Stored items
[Start of section]

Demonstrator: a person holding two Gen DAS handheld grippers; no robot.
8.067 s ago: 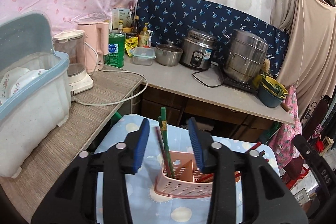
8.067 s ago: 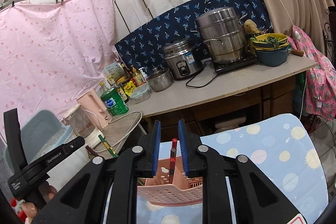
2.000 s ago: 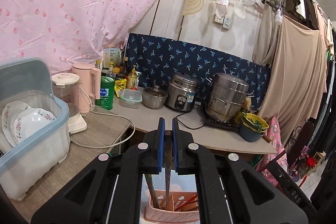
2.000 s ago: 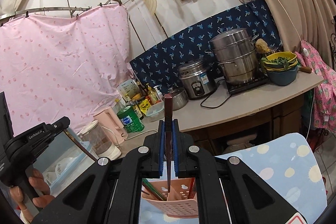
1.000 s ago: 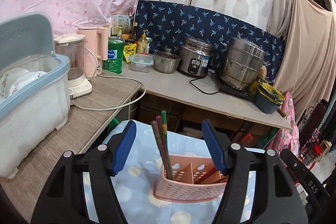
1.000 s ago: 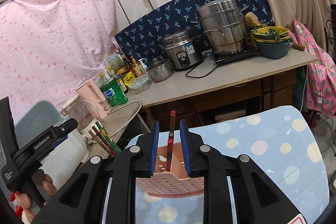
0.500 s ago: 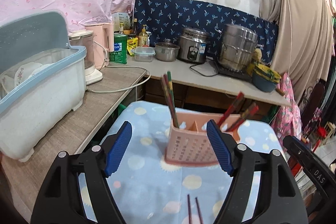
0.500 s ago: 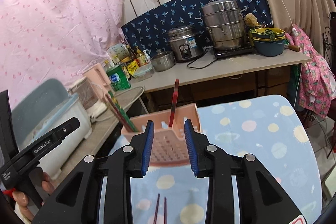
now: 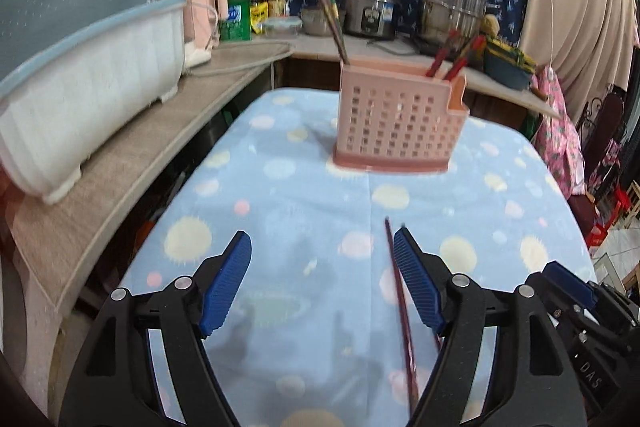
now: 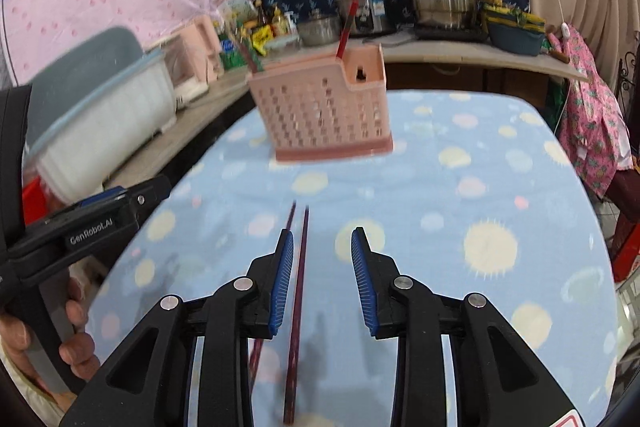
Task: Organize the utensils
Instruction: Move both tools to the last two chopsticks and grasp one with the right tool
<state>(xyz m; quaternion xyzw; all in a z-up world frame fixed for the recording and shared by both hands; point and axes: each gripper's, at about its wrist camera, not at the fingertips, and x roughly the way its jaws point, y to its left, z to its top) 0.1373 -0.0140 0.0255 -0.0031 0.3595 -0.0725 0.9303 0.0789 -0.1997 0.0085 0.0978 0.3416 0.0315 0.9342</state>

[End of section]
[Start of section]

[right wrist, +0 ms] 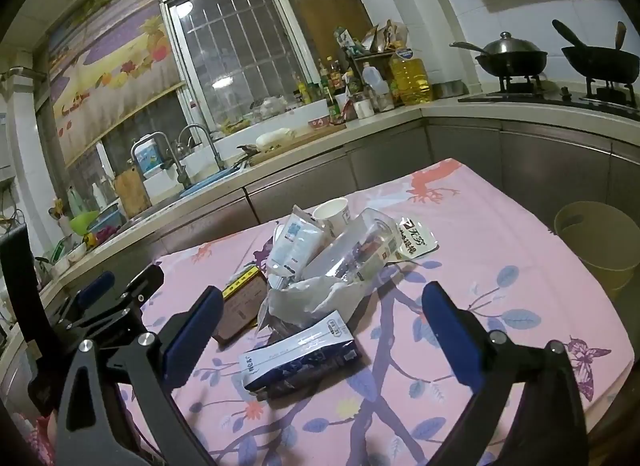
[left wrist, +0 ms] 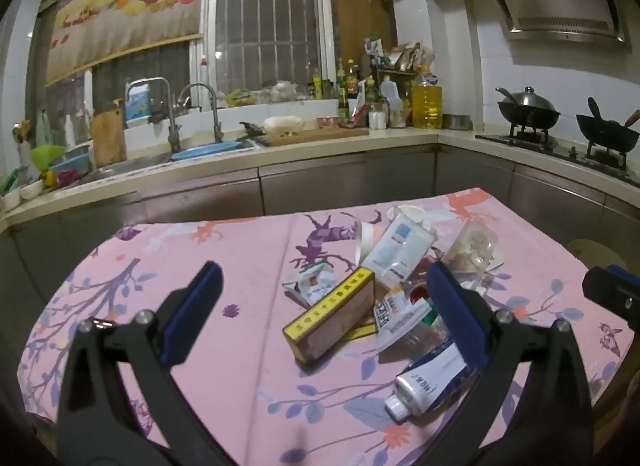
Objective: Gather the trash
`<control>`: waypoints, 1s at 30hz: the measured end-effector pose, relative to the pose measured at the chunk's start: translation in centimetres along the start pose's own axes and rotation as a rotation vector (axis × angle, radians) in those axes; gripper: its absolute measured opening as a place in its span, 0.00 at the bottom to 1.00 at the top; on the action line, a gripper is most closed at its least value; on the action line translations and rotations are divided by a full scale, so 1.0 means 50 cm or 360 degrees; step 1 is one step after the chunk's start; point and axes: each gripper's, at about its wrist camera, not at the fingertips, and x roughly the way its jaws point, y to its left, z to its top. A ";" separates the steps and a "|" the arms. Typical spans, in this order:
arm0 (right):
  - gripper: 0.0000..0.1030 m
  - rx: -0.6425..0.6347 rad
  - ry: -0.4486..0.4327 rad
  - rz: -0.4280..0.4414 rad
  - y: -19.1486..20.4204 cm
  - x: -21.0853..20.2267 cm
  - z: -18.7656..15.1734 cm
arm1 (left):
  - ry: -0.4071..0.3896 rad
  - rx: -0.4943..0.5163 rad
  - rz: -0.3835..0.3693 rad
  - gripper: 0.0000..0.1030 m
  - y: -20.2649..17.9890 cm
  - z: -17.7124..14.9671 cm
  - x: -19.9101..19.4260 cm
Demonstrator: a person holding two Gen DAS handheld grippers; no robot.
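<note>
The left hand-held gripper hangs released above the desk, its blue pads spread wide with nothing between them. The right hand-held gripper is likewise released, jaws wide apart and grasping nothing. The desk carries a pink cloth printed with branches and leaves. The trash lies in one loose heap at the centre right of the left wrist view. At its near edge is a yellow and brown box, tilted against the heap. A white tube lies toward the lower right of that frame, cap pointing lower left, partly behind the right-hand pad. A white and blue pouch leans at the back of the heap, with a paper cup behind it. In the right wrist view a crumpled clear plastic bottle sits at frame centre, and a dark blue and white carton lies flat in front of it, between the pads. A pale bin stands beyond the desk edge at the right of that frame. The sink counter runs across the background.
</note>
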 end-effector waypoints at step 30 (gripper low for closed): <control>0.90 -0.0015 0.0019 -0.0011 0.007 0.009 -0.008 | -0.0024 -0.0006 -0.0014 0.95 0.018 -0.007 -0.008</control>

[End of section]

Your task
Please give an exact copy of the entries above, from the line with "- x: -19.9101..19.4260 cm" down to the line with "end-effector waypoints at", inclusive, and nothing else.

Exercise response
  - x: -19.9101..19.4260 cm
Demonstrator: a person holding two Gen DAS handheld grippers; no robot.
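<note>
The left hand-held gripper hangs released above the desk, its blue pads spread wide with nothing between them. The right hand-held gripper is likewise released, jaws wide apart and grasping nothing. The desk carries a pink cloth printed with branches and leaves. The trash lies in one loose heap at the centre right of the left wrist view. At its near edge is a yellow and brown box, tilted against the heap. A white tube lies toward the lower right of that frame, cap pointing lower left, partly behind the right-hand pad. A white and blue pouch leans at the back of the heap, with a paper cup behind it. In the right wrist view a crumpled clear plastic bottle sits at frame centre, and a dark blue and white carton lies flat in front of it, between the pads. A pale bin stands beyond the desk edge at the right of that frame. The sink counter runs across the background.
</note>
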 end-effector waypoints at step 30 (gripper low for closed): <control>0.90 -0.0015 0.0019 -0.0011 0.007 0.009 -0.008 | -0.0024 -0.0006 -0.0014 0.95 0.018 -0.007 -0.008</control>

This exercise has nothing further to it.